Oh, and one more thing that did have a huge impact on me. I happened to come across a short article in a free magazine lying around at work (weird how one stumbles upon meaningful things sometimes!). The short four-paragraph article was about being single during holiday time and the sentence that attracted my attention was, “It is not being alone that hurts, it is being unloved that hurts.” I started digging into it. The long and the short of it was that you can make an effort and try to see love that other people give to you. I remember my mother giving me a chain with a pendant for my birthday and all that I could think was, “Why is it not my boyfriend giving me a chain with that tiny heart? He did give me one when we started dating, he even spoke about a bracelet several times after that, but it has been three years now and nothing…” I resented my mother’s gift because of my boyfriend! See what co-dependency can do to oneself?!! So I started sharing more about myself with other people and making an effort to notice when someone approached me for something – a talk, a piece of advice or information, opening up more, etc. Where in the past I would reserve EVERYTHING for my boyfriend (of course, he is my second half, everything for him and everything with him, if we are not together, the occasion is not worth it), now I tried to “spread” my existence among everyone whom I liked. Doing that also helped me to be less in my thoughts and more in the moment.

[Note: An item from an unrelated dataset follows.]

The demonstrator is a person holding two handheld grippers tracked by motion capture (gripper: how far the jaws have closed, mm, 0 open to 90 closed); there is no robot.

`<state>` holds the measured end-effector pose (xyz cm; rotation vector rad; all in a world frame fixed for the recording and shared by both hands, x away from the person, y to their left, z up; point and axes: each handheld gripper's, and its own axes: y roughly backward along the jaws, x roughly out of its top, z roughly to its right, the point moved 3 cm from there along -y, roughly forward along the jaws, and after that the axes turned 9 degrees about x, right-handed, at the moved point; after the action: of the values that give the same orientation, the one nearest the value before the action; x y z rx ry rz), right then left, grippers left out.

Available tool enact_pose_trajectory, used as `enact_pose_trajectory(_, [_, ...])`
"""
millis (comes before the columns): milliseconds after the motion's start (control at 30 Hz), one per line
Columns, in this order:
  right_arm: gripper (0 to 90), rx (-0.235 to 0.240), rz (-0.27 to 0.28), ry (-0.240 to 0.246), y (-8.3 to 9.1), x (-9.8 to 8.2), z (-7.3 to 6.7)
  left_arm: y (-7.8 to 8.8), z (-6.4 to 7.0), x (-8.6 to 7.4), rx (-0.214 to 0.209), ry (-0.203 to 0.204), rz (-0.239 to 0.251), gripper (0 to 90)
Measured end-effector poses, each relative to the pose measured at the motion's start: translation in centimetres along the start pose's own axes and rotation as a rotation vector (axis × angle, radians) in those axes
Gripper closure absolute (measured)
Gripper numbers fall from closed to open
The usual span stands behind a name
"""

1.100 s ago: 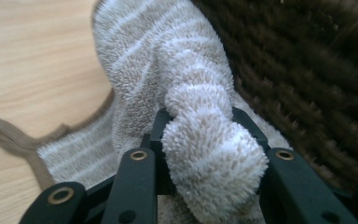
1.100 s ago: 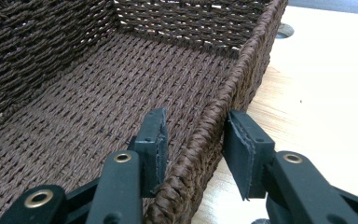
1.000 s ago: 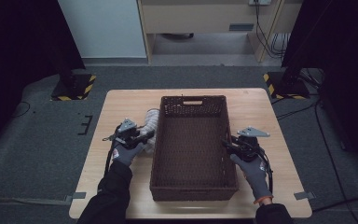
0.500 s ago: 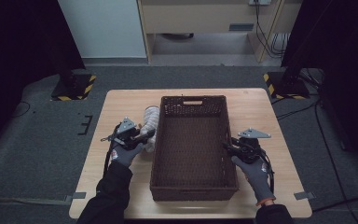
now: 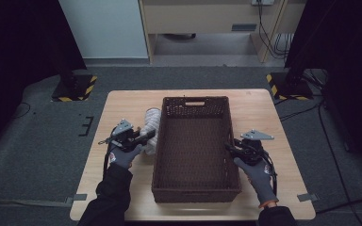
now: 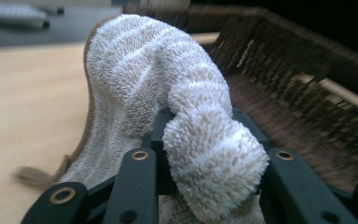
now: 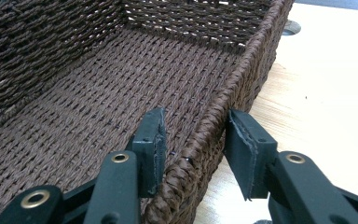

Also, I picked up some things that we had been doing or intended to do together. Like travelling to certain places (I would always know where we would go next and then after that – not a strict list, but more like “have an idea for the foreseeable future (3-4 years)) or mastering shooting. It was a little hard at the beginning to restart on one’s own what we had been doing together, but I wouldn’t be starting things that I didn’t like, so the excitement of the activity erased the feeling of missing that he was not there (besides, he didn’t behave the way he said he would after the breakup and my ideal of him was shattered even more on the conscious level; it was only a matter of time for my heart to follow my brain). And once you get better doing something, you get that extra confidence and become more proud of yourself. (In addition, you might meet somebody along the way and cross a few items off your list – only pluses.) So by the time you are done with the original “list” for the two of you, it has been a couple of years (or more – I am very faithful and if I get attached, I get attached), but time and new impressions and experiences do their hidden work in the background, so you emerge feeling relief because your list is done and you are a new person with no luggage (and many more new skills and knowledge).
So be gentle with yourself and take your time.